Quanta força, coragem e bondade há no coração daqueles que se inclinam para fazer o bem. Seu texto é realmente contagioso. =)
blogdoamstalden
17 de setembro de 2015
Fico honrado Gabriel.
Grasiela
21 de outubro de 2017
Muito lindo o texto e os nomes dos gatinhos, perfeitos! É numa reflexão dessa, que vemos com clareza a existência Divina! Deus existe sim e está dentro de quem O aceita e manifesta isso em atitudes simples, como a sua de dar abrigo e amor para três criaturas Dele!! Parabéns
Anônimo
22 de novembro de 2022
Parabéns amigo, esse poema diz tudo, me transportei nos seus versos, me transportei nos felinos, me transportei pra Índia, me transportei na verdade e me transportei na vitória.
E hj mais do que nunca (e vc sabe porque) acredito nessa tríade infalível!!!!!!

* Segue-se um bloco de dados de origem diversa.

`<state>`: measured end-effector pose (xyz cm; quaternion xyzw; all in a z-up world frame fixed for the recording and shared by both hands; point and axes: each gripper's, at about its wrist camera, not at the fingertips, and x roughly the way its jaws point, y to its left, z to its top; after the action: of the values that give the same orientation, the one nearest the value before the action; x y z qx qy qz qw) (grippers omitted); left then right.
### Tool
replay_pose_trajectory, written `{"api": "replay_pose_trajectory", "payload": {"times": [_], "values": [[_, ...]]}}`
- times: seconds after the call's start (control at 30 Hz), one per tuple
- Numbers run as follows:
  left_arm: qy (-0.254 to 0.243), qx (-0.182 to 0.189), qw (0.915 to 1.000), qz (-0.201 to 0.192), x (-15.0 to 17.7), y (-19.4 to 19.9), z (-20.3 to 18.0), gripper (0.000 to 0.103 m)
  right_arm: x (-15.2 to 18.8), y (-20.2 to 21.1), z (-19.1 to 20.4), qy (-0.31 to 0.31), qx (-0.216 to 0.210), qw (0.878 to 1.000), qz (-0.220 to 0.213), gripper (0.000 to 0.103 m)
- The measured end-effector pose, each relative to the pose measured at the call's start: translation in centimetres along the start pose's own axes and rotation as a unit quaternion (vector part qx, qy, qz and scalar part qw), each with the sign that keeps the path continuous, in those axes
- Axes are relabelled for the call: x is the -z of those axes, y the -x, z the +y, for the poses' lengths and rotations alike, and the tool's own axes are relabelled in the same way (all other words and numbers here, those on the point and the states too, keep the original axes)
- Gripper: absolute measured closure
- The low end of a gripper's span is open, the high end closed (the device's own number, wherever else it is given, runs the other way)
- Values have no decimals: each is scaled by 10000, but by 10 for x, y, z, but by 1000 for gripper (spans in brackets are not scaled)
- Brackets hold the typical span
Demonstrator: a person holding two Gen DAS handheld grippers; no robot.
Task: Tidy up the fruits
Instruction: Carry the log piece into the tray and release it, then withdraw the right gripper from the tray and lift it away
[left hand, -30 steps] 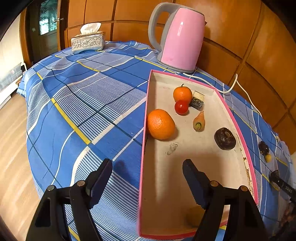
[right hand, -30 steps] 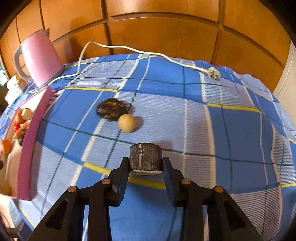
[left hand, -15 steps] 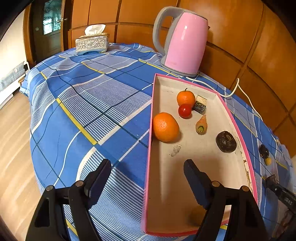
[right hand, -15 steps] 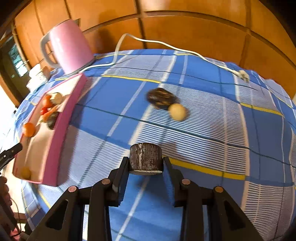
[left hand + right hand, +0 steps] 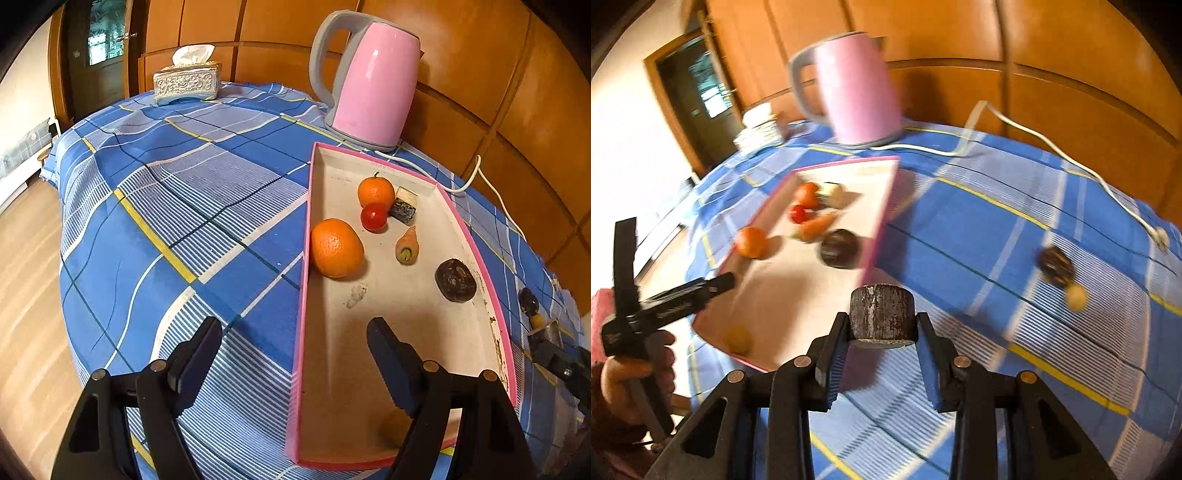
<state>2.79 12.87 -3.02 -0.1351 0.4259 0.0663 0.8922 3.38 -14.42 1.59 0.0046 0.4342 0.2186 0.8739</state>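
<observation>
A pink-rimmed tray on the blue checked cloth holds a large orange, a small orange, a red tomato, a carrot piece, a dark round fruit and a dark block. My left gripper hangs open over the tray's near left rim with nothing between its fingers. My right gripper is shut on a dark brown cylinder, held above the cloth just right of the tray. A dark fruit and a small yellow ball lie on the cloth to the right.
A pink kettle stands behind the tray, and its white cable runs across the cloth. A tissue box sits at the far left corner. A yellow fruit lies at the tray's near end. A hand holds the other gripper at the left.
My right gripper has swung left with the cylinder in it, from near the loose fruits to the tray's right rim, and rolled. The left gripper has stayed put.
</observation>
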Motion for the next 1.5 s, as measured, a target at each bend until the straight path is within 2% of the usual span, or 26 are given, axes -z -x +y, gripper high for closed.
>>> {"api": "replay_pose_trajectory", "payload": {"times": [0.27,0.67,1.3,1.5], "values": [[70,-26,10000,36,1,-2,4,22,-10,-23,39,507,-226,9983,165,67],[97,-64,9999,100,2,-7,7,21,-13,-45,49,557,66,9983,157,62],[35,-19,9999,97,2,-4,3,21,4,-19,17,5,459,9989,-68,62],[22,10,10000,96,2,-3,2,21,17,-5,-16,-480,895,9947,-167,62]]}}
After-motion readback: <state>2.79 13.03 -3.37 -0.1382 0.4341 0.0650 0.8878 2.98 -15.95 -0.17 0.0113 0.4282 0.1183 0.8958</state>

Parabéns mais uma vez!!!!!!
blogdoamstalden
23 de novembro de 2022
Escrever é um ato solitário que ten a esperança de encontrar a comunicação com alguém mesmo que de muito longe ou quem sabe mesmo que depois que nos formos deste mundo. Ter me comunicado com você através deste texto é a realização e o encontro esperançados. Muito obrigado pela leitura e pelo comentário.